Top of INPUT FOR THIS TASK
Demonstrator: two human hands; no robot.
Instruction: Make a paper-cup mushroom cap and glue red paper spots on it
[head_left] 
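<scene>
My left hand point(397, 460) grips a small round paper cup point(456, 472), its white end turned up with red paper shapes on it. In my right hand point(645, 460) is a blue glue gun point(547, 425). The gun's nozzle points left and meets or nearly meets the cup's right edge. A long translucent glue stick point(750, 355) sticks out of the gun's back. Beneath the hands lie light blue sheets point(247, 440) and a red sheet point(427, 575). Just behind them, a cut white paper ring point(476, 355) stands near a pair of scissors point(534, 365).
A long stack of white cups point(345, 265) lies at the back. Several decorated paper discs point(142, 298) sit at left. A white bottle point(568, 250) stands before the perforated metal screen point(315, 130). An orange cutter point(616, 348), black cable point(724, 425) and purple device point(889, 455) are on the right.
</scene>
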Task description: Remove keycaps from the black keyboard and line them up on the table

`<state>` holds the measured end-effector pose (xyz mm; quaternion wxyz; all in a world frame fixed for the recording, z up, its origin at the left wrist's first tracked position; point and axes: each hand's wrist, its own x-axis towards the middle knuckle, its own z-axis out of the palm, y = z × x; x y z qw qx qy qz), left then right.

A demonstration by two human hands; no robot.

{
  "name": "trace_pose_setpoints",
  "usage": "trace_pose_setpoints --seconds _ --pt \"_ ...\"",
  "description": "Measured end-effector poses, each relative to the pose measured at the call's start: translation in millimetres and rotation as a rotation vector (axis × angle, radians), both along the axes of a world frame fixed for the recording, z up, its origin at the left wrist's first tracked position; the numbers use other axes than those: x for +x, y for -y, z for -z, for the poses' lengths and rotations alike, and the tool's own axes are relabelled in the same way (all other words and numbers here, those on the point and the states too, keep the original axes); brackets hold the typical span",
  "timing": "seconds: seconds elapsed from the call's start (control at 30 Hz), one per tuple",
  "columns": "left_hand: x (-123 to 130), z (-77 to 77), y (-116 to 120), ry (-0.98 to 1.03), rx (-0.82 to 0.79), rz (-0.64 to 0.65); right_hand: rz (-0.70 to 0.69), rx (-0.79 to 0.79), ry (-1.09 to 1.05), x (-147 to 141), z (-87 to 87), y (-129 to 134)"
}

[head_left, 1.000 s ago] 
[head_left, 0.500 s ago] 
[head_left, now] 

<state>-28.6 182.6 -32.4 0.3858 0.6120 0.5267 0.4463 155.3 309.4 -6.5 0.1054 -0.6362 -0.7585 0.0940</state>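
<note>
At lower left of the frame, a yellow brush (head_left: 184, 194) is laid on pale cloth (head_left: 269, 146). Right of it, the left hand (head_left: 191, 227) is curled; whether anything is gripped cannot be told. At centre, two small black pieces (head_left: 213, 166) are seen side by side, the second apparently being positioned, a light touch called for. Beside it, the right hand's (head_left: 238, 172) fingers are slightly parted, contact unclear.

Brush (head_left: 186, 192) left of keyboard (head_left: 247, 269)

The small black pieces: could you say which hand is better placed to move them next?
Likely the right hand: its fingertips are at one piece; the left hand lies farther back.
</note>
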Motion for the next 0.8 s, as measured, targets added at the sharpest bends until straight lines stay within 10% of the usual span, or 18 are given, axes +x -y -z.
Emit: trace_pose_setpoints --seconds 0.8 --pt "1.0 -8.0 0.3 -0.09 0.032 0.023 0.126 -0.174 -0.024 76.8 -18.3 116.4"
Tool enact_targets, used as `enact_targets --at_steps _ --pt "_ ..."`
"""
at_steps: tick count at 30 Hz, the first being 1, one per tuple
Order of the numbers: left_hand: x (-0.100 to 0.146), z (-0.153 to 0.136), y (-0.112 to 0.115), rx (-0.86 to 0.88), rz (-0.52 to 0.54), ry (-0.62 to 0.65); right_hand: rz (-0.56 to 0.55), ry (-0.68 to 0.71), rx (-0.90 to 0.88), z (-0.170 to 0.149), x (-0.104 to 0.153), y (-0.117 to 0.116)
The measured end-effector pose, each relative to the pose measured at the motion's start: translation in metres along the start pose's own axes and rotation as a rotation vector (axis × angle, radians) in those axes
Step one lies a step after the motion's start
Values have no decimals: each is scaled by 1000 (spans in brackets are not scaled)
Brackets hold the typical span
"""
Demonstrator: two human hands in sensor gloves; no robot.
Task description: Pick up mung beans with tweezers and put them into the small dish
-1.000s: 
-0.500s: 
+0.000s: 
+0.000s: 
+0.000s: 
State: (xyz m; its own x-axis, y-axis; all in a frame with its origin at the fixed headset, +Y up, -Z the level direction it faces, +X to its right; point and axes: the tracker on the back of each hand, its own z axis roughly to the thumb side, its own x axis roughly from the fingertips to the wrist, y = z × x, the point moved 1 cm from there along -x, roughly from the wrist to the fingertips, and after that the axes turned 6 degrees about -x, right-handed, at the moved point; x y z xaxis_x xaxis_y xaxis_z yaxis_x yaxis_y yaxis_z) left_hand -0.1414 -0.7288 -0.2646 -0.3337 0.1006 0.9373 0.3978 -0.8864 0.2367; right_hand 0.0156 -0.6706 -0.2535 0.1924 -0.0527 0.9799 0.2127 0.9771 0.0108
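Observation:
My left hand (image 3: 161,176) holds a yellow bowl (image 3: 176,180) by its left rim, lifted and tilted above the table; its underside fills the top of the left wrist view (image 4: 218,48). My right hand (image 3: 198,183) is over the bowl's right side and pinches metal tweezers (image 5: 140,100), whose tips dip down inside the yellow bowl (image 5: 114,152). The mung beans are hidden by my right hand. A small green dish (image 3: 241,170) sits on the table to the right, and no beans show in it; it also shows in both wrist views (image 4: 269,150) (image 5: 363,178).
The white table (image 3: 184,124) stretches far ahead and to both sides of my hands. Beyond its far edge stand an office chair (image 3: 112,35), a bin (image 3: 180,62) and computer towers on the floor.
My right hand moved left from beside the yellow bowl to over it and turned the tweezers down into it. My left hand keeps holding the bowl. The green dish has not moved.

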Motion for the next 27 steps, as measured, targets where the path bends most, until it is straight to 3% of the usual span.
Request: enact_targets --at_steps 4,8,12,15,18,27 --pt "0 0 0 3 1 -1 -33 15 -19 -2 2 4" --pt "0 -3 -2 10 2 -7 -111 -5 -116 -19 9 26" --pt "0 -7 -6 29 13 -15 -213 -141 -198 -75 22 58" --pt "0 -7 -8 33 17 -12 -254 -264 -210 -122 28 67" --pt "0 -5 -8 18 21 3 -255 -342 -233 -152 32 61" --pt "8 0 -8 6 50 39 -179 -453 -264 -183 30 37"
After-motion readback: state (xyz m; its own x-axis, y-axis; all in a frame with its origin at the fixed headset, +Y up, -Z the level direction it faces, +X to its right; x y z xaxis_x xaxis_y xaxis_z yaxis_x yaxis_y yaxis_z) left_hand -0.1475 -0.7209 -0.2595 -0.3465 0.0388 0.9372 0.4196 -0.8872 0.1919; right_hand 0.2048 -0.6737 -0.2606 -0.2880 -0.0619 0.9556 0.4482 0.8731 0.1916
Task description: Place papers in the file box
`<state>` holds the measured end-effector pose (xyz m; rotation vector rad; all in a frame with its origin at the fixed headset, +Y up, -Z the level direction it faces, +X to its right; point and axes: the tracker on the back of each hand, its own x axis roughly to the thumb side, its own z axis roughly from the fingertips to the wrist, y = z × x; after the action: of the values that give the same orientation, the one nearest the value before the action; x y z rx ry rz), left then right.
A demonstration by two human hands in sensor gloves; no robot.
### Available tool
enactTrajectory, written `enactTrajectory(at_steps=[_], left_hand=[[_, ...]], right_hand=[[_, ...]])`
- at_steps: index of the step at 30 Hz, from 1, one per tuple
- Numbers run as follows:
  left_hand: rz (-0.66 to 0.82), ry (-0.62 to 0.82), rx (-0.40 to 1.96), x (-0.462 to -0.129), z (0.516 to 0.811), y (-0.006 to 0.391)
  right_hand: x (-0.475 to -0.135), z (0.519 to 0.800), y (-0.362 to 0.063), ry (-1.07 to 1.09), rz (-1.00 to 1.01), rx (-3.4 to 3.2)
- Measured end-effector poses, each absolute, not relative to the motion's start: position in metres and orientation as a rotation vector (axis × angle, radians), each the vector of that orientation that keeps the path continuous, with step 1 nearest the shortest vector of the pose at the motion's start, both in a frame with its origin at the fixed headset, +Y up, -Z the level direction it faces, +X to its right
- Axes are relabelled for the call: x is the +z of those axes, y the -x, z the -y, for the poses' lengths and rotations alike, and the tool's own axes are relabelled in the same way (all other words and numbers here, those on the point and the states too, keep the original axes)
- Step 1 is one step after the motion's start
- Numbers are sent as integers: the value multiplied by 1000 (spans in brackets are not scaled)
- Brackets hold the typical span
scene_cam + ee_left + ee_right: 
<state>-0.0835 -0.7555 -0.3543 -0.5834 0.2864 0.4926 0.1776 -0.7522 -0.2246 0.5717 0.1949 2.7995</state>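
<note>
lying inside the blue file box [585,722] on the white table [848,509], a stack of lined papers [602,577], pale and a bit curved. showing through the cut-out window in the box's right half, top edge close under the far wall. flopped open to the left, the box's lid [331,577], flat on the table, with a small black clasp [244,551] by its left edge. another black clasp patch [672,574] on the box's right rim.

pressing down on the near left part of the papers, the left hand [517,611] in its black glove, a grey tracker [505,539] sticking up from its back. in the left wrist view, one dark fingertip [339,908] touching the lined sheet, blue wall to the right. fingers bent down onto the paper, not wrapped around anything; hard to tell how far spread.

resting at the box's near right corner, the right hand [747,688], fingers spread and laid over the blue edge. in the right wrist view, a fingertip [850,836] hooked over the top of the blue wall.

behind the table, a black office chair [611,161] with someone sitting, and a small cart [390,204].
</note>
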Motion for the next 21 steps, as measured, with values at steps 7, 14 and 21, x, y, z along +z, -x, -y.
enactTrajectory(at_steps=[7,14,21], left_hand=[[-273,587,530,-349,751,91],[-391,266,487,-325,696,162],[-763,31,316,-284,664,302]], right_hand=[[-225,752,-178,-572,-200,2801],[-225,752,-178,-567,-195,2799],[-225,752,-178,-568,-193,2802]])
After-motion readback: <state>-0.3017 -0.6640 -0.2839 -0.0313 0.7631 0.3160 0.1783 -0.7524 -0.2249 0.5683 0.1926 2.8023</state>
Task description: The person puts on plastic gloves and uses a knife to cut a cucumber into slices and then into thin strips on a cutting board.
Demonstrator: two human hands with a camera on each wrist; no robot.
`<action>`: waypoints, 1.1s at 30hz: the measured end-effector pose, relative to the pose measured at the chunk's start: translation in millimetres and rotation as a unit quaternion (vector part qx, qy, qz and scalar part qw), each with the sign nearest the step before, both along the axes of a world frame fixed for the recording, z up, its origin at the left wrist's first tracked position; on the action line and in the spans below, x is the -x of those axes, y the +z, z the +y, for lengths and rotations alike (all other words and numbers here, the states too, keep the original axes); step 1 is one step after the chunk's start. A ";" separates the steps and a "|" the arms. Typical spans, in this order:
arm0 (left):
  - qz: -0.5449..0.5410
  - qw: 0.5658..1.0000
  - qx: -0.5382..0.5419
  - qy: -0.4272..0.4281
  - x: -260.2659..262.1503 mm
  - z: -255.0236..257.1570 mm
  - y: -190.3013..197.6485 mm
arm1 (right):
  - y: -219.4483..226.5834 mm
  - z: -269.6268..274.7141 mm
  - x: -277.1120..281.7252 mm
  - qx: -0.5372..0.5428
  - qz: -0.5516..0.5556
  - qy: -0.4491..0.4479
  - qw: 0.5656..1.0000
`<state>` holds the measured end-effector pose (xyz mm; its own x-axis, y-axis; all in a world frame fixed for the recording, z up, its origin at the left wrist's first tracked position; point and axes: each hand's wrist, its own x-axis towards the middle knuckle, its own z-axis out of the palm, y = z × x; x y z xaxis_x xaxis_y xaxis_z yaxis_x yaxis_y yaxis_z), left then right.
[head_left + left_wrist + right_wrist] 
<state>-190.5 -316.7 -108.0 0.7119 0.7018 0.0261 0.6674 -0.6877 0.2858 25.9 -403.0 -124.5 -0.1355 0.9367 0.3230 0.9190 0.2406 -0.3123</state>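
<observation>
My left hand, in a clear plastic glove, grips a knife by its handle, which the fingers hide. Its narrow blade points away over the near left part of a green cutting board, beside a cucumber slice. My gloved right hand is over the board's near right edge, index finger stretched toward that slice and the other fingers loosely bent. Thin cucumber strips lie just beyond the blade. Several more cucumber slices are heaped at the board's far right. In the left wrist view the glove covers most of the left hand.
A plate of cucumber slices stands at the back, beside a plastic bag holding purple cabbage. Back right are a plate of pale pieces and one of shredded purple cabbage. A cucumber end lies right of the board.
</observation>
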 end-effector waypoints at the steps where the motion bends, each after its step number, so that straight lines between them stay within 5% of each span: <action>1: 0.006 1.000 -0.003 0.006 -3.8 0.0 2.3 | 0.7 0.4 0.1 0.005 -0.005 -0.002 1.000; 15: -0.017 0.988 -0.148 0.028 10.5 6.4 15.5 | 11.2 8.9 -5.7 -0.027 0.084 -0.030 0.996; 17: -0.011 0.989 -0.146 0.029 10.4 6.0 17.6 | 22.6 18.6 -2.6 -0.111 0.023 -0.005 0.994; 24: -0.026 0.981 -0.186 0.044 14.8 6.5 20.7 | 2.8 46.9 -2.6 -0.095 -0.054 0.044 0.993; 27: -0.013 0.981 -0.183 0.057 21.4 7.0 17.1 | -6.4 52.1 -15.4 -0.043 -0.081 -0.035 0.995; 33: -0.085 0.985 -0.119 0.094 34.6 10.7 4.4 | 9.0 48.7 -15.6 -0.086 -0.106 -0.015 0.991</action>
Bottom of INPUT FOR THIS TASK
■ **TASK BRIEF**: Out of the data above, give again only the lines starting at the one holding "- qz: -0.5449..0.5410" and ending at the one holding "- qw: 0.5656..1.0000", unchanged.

■ **ANSWER SECTION**:
  - qz: -0.5449..0.5410
  - qw: 0.5658..1.0000
  - qx: -0.5382..0.5419
  - qy: -0.4272..0.4281
  - x: -260.2659..262.1503 mm
  - z: -255.0236..257.1570 mm
  - y: -190.3013..197.6485 mm
arm1 (right):
  - y: -219.4483..226.5834 mm
  - z: -269.6268..274.7141 mm
  - x: -277.1120..281.7252 mm
  - qx: -0.5372..0.5428
  - qz: -0.5516..0.5556
  - qy: -0.4491..0.4479
  - qw: 0.5656..1.0000

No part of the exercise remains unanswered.